Chapter 10: The Filter Language
Among the twenty-one methods Chapter 9 introduced, doc_find accepts the filter syntax that does most of the daily work — and most of that syntax is the language one already knows from MongoDB. This chapter is the translation table: fifteen operators, one containment shortcut, one notation convention, followed by an honest accounting of what the translation does, and does not, buy you. I would be a poor host if I offered only the pleasant half.
// MongoDB
db.users.find({ status: "active", age: { $gt: 21 } })
// Gold Lapel
users.find({ "status": "active", "age": { "$gt": 21 } }) -- Generated SQL
SELECT data FROM users
WHERE data @> '{"status":"active"}'
AND (data->>'age')::numeric > 21; The JavaScript is identical down to the braces. The difference is the import statement at the top of the file, and the SQL patterns from Chapter 5 running quietly underneath. The application code does not know. It does not need to.
The Fifteen Operators at a Glance
Before we visit each room, the floor plan.
| MongoDB | Gold Lapel | Generated SQL (sketch) | GIN-indexed? |
|---|---|---|---|
{field: value} | {"field": value} | data @> '{"field": value}' | Yes |
$eq | {"$eq": v} | data @> '{"field": v}' | Yes |
$gt | {"$gt": v} | (data->>'field')::T > v | No |
$gte | {"$gte": v} | (data->>'field')::T >= v | No |
$lt | {"$lt": v} | (data->>'field')::T < v | No |
$lte | {"$lte": v} | (data->>'field')::T <= v | No |
$ne | {"$ne": v} | NOT (data @> '{"field": v}') | Partial |
$in | {"$in": [...]} | data->>'field' IN (...) | No |
$nin | {"$nin": [...]} | data->>'field' NOT IN (...) | No |
$exists | {"$exists": true} | data ? 'field' | Yes (jsonb_ops only) |
$regex | {"$regex": "..."} | data->>'field' ~ '...' | No |
$or | {"$or": [...]} | (a OR b OR ...) | Per-branch |
$and | {"$and": [...]} | (a AND b AND ...) | Per-branch |
$not | {"$not": {...}} | NOT (inner) | Per-branch |
$elemMatch | {"$elemMatch": {...}} | EXISTS (SELECT 1 FROM jsonb_array_elements ...) | No |
$text | {"$text": {"$search": "..."}} | to_tsvector(...) @@ plainto_tsquery(...) | Yes (GIN on tsvector) |
The GIN-indexed column has teeth. Seven of the fifteen operators — every comparison, every negation, set membership, regex, and array element matching — bypass the JSONB GIN index entirely. On a million-row table with no expression indexes, those are sequential scans. I would not be much of a host if I let you discover that on a Tuesday afternoon in production. We shall return to it in the Honest Boundary section, where I intend to be quite plain.

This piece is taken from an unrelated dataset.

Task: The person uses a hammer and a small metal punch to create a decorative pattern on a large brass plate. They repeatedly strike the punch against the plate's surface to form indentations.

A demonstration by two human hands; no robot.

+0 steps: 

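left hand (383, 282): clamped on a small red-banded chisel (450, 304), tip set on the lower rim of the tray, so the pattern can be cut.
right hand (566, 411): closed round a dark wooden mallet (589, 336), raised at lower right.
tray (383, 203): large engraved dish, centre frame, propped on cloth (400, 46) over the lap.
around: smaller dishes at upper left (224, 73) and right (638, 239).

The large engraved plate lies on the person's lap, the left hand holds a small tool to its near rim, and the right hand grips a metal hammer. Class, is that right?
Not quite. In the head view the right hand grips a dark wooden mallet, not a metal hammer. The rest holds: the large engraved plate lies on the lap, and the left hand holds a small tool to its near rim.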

Plain Equality and the Containment Operator
How a plain filter becomes containment
The filter compiler walks the top-level object and classifies each key by the shape of its value. A plain literal — string, number, boolean, null, or a nested object with no $-prefixed keys — routes to the containment branch. Everything else routes to an operator branch. A simple sorting, performed without ceremony, before any SQL is written.
Two plain predicates collapse into one containment object:
users.find({ "status": "active", "tier": "gold" }) SELECT data FROM users
WHERE data @> '{"status":"active","tier":"gold"}'; Not two @> clauses ANDed. One. This matters because @> against a GIN-indexed column is an inverted-index lookup — GIN being the Generalized Inverted Index, named with PostgreSQL's customary lack of marketing instinct — and one lookup covering two keys is cheaper than two lookups intersected.
Why this is the fastest path
jsonb_ops builds index entries for every {path, value} pair in every document. A containment query data @> '{"status":"active","tier":"gold"}' extracts the pairs (status, "active") and (tier, "gold") from the query and asks the inverted index for the intersection of matching rows. No per-row function call. No detoasting of the full JSONB payload. No cast. The index does the work, as a properly furnished index ought.
jsonb_path_ops builds one entry per leaf path, hashed. The index is smaller and the probes are faster for @>-only workloads, but the ?, ?|, and ?& key-existence operators are unsupported. Choose it when you know you will never ask "does this key exist" outside a full-value match. The decision is yours; I would only ask that it be made deliberately.
Comparison Operators
Type-aware casting from JSONB
The bug nobody writes about, and which I would prefer you never meet in production: data->>'age' returns text. In text, '10' < '9' is true, because '1' sorts before '9'. If you write
SELECT data FROM users WHERE data->>'age' > '21'; PostgreSQL will happily return rows where age is 3, so long as it begins with the character '3', '4', or any later digit. This fails silently — no error, wrong rows. The most expensive kind of mistake.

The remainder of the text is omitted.